Me: Have you found one yet?
Them: Nope.
Me: How many people have you asked?
Them: 9,220,313 (slightly exaggerated)
I think It’s dangerous to live in an environment where your ideas are never challenged, regardless of how convinced you are they’re right. It might be right to say that most Americans don’t talk about politics very often, but even those that do usually talk about it with people who they know support their point of view. It’s part of relationship and community maintenance. Disagreement or debate is too often seen as divisive. While I understand why it is, I think Democrats especially should strive to rise above it. I often get so wrapped up in my disgust at George W. and his ideology that I forget to consider the questions on their merits.
Blog Bubble
It’s a reality check to remember that blogs, for all their assets, are a new medium, and exhibit all the characteristics of one.

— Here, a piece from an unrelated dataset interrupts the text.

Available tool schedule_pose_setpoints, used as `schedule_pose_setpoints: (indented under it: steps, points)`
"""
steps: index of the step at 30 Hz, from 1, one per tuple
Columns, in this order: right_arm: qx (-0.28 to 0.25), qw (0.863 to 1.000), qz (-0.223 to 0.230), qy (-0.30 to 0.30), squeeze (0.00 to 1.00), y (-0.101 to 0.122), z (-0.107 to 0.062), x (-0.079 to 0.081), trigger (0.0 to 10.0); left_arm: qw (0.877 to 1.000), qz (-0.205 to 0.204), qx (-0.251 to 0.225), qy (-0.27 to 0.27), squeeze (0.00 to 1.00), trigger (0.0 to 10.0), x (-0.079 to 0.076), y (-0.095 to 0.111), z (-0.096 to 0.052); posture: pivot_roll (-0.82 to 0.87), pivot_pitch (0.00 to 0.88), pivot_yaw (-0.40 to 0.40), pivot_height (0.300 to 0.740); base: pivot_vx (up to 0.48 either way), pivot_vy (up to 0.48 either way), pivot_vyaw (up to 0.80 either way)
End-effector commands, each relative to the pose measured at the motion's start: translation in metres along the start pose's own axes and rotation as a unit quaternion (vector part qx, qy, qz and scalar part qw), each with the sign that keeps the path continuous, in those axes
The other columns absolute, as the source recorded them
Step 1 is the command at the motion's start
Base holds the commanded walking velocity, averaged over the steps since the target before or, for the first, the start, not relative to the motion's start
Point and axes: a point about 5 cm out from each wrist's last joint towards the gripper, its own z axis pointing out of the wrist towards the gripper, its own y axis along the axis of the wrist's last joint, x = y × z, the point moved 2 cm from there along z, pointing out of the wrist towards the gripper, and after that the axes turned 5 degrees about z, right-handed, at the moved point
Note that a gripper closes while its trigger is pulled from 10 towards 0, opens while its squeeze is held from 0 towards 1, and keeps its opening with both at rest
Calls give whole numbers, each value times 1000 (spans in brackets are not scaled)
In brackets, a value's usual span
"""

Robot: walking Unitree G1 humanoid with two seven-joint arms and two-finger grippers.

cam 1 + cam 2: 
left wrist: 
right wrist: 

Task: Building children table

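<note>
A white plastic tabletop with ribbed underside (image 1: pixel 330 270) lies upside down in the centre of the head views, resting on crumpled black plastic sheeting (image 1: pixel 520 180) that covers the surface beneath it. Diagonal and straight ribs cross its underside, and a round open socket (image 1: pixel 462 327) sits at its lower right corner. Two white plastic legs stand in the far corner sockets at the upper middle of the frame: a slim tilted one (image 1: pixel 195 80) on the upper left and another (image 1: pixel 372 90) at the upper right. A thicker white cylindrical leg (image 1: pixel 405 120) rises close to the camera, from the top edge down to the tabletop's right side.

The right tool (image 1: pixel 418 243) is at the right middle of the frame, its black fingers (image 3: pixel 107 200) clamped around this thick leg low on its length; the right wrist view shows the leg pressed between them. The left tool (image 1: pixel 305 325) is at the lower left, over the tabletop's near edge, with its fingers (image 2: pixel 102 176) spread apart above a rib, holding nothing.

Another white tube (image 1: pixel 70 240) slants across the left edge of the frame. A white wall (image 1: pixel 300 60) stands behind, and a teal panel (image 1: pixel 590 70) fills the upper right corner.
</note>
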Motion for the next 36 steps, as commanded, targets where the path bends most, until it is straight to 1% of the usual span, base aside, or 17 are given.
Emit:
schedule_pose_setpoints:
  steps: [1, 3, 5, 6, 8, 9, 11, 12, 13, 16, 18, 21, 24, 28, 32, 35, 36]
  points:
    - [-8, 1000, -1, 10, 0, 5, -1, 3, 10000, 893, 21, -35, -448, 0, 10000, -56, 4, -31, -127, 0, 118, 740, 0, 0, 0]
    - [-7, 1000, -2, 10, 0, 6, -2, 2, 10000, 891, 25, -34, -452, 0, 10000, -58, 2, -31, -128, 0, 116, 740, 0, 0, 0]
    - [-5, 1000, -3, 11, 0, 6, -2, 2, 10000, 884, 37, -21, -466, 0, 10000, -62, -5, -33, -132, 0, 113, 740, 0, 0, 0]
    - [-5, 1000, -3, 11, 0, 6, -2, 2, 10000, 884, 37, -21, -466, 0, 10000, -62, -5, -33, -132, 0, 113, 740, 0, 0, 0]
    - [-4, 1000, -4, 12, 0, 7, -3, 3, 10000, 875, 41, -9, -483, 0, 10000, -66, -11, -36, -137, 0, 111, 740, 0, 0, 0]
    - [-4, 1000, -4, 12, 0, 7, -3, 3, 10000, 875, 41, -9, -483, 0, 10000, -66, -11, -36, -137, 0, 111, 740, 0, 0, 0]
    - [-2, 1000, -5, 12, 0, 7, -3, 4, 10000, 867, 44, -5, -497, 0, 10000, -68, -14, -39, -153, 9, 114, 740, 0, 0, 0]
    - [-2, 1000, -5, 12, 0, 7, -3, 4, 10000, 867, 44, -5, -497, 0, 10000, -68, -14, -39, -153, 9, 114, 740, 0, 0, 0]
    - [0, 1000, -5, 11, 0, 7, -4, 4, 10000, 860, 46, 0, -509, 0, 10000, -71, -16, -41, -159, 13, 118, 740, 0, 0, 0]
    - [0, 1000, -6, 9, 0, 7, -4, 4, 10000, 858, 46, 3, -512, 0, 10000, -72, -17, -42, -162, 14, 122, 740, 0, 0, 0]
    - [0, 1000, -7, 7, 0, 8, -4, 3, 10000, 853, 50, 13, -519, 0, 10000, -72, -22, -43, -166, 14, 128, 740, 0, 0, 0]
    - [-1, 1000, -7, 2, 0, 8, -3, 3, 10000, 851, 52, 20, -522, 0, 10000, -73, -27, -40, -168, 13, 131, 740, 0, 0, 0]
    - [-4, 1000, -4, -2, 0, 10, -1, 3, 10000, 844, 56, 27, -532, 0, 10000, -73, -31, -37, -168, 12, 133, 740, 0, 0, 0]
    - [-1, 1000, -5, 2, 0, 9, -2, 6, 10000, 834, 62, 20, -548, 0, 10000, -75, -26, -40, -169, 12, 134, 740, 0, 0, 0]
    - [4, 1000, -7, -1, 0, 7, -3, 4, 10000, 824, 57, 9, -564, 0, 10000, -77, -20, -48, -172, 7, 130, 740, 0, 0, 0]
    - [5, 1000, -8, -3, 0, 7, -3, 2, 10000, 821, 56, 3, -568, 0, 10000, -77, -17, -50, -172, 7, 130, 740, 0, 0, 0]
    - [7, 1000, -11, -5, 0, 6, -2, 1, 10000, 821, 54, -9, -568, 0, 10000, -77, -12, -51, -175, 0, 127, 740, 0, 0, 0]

The blogosphere still seems to lack that essential connection to the zeitgeist that can make more traditional media so integral to many people’s daily lives. Newspapers as a genre, for instance, can operate on two basic assumptions that don’t hold true yet in the blogosphere:
1. that important events will be covered, and
2. if something is reported we ought to consider it important.
Case in point: Jon Stewart on Crossfire. Here is an event that spread like wildfire through the blogosphere. I personally saw it linked and/or discussed on more than half of the blogs I read. But in an informal poll of friends of mine who don’t read or write blogs, few had heard about the event, and almost none knew anything significant about it.
I can already hear the bloggers arguing that this isn’t the purpose of a blog – that it doesn’t share enough qualities with traditional media such as newspapers and TV, so we can’t compare the them. And I take the point. But I don’t mean to argue that the two types are comparable, only that they are too often perceived to be comparable. I just have to remind myself not to live in the blogosphere, and not to confuse it with something it’s not.
American Bubble
I was outraged, recently, to read about some Americans’ responses to the Guardian’s letter writing campaign to voters in Clark County, Ohio. It’s not that I think the campaign is a good idea – that kind of direct action is a little extreme in my opinion. It’s more that I am disgusted by the number of people who said things along the lines of “We’re Americans. This is our election. Those Brits should stay out of it.” I think it’s indicative of the too popular misconception that America lives in a bubble of its own legitimacy and power. Our president is as guilty of this as anyone, constantly scoffing at Kerry’s suggestion that we should be able to pass a ‘global test.’ Admitting to ourselves that we are part of a global community, and that as the world’s lone superpower we have perhaps more of a duty than anyone else to act cooperatively and not unilaterally, does not mean that we have to give up the right to make decisions in our own interests.